## Task details:
Only the lines below from the one containing "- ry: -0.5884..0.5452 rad" through the one containing "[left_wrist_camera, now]" belong in the answer, repeated exactly and without pictures.

## Data provided:

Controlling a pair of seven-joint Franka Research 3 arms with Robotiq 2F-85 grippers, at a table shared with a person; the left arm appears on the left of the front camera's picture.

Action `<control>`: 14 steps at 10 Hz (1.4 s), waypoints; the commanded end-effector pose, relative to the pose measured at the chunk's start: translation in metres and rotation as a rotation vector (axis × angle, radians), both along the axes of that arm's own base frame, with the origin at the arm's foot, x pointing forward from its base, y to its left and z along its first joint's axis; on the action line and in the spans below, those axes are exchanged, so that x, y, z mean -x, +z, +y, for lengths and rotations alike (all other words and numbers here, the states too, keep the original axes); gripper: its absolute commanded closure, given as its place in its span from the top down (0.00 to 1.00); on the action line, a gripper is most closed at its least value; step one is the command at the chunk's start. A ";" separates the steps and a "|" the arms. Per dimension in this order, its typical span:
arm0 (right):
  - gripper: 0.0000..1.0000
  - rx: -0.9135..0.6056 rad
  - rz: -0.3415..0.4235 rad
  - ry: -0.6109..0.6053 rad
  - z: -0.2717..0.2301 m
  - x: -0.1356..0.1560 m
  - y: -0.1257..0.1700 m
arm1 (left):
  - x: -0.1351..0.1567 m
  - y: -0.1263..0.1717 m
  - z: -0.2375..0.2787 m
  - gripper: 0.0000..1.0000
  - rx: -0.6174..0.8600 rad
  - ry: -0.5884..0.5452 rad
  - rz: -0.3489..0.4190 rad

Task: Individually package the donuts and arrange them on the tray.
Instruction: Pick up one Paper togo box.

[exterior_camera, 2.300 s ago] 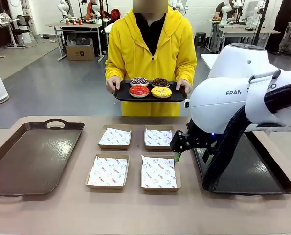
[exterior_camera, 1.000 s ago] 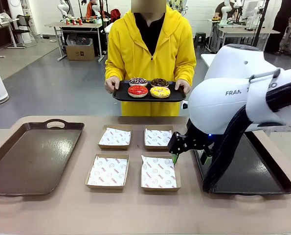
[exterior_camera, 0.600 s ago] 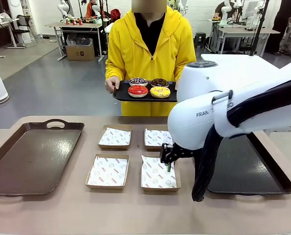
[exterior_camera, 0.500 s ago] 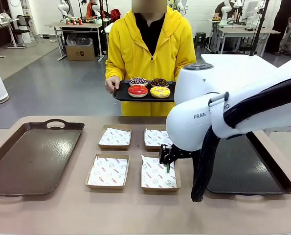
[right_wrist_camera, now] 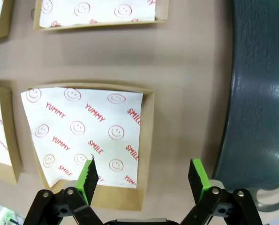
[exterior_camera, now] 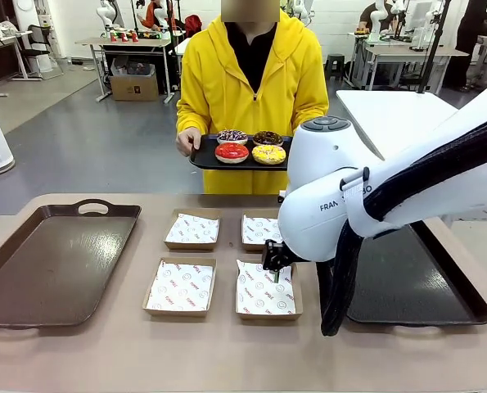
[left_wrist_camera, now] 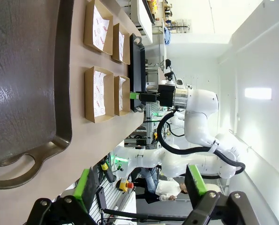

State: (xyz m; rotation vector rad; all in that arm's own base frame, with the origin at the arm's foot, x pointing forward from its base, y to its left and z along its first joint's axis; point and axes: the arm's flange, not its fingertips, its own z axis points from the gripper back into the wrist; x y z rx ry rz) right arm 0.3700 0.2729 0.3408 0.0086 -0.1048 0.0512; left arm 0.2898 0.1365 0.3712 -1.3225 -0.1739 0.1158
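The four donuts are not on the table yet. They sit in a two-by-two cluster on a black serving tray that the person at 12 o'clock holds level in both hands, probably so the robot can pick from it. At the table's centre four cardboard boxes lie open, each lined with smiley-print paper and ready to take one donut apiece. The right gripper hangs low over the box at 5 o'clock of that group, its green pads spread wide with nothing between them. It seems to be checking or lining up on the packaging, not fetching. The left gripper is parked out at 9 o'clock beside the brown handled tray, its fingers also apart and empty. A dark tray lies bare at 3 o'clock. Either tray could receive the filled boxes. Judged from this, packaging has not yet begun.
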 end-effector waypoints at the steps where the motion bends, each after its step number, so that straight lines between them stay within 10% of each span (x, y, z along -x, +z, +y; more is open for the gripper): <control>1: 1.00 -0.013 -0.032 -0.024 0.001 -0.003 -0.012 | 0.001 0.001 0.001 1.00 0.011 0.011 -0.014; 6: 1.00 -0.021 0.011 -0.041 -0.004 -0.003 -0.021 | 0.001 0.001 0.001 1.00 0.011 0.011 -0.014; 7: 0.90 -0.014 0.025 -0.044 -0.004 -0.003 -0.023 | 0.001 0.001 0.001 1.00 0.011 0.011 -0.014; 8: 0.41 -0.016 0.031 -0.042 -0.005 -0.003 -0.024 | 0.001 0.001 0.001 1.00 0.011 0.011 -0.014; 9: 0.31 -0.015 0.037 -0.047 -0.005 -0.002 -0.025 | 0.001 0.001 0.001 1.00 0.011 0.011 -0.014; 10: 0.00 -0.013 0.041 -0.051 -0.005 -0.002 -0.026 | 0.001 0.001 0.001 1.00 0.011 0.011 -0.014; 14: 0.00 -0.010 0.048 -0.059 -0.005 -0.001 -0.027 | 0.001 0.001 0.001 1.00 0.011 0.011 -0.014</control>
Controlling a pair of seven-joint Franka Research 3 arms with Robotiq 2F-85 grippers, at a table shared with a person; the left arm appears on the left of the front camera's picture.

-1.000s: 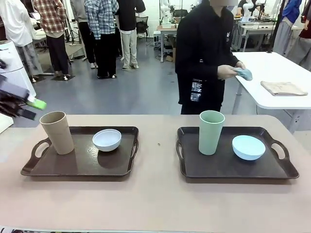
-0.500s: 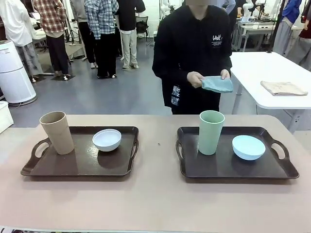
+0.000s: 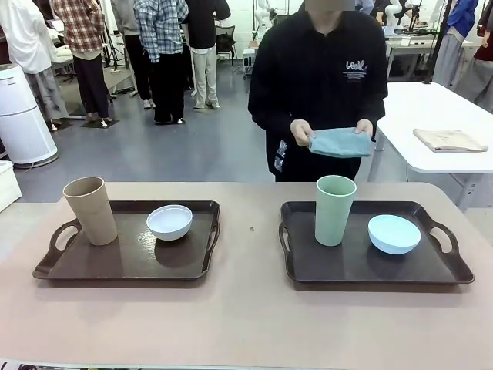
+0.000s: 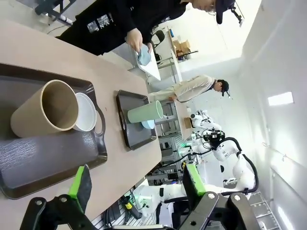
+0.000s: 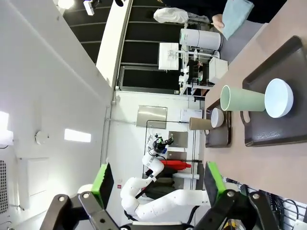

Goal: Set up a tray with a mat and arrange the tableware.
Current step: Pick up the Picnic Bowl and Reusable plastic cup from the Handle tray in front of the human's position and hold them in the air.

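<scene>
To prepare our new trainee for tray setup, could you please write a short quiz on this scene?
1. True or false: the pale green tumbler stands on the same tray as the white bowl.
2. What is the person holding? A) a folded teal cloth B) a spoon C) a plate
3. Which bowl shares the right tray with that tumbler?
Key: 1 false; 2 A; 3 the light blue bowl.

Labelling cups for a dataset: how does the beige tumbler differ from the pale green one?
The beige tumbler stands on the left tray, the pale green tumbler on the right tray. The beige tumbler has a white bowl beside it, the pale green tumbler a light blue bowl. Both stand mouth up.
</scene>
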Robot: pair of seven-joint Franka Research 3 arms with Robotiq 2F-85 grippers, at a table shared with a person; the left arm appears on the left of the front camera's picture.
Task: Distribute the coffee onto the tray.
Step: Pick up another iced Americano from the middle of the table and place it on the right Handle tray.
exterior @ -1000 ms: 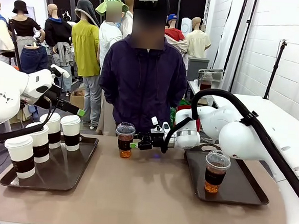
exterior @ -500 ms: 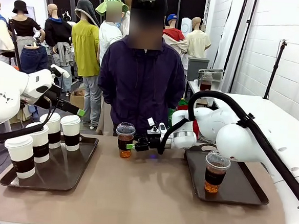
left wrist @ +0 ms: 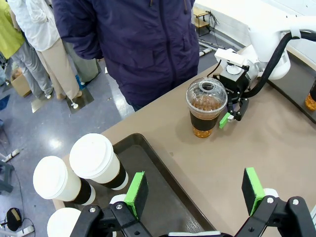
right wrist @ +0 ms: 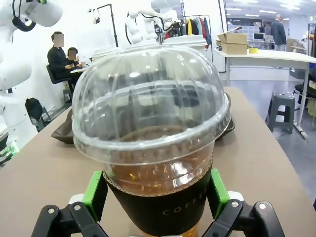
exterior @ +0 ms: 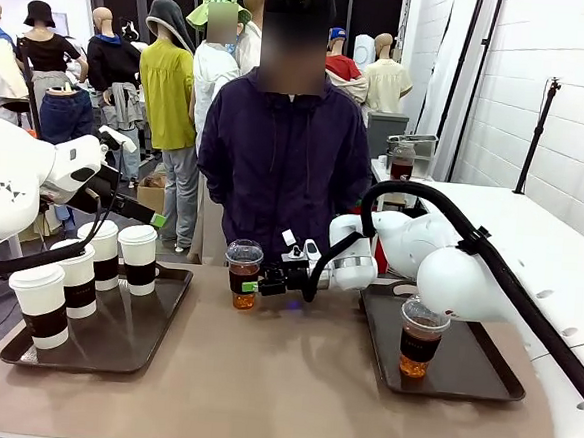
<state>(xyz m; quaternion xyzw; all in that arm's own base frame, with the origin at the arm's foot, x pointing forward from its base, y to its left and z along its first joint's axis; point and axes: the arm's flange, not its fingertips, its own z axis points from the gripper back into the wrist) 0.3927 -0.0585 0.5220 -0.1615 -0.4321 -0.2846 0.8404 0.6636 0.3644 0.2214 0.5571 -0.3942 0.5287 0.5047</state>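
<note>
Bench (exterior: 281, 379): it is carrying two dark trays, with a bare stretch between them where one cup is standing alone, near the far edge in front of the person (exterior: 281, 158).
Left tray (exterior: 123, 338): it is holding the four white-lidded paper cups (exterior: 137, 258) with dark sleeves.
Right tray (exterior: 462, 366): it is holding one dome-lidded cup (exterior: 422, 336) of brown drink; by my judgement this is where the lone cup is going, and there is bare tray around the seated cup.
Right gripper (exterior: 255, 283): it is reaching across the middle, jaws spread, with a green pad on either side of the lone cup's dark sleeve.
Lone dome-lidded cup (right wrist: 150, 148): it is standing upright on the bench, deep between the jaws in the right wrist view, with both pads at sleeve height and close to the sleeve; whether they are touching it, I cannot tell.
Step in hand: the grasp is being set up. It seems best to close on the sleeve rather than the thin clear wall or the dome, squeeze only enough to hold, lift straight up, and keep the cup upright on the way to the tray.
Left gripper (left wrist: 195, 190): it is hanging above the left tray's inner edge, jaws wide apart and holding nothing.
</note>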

## Output for this task:
  - ry: -0.5884..0.5452 rad
  - rz: -0.3489..0.4190 rad

Task: Individually package the donuts and arrange them on the tray.
Instruction: Pick up one Paper togo box.

[exterior_camera, 2.300 s ago] 
[exterior_camera, 1.000 s ago] 
[exterior_camera, 0.600 s ago] 
[exterior_camera, 0.500 s ago] 
[right_wrist_camera, now] 
[exterior_camera, now] 
[left_wrist_camera, now] 

The answer requires no further additions.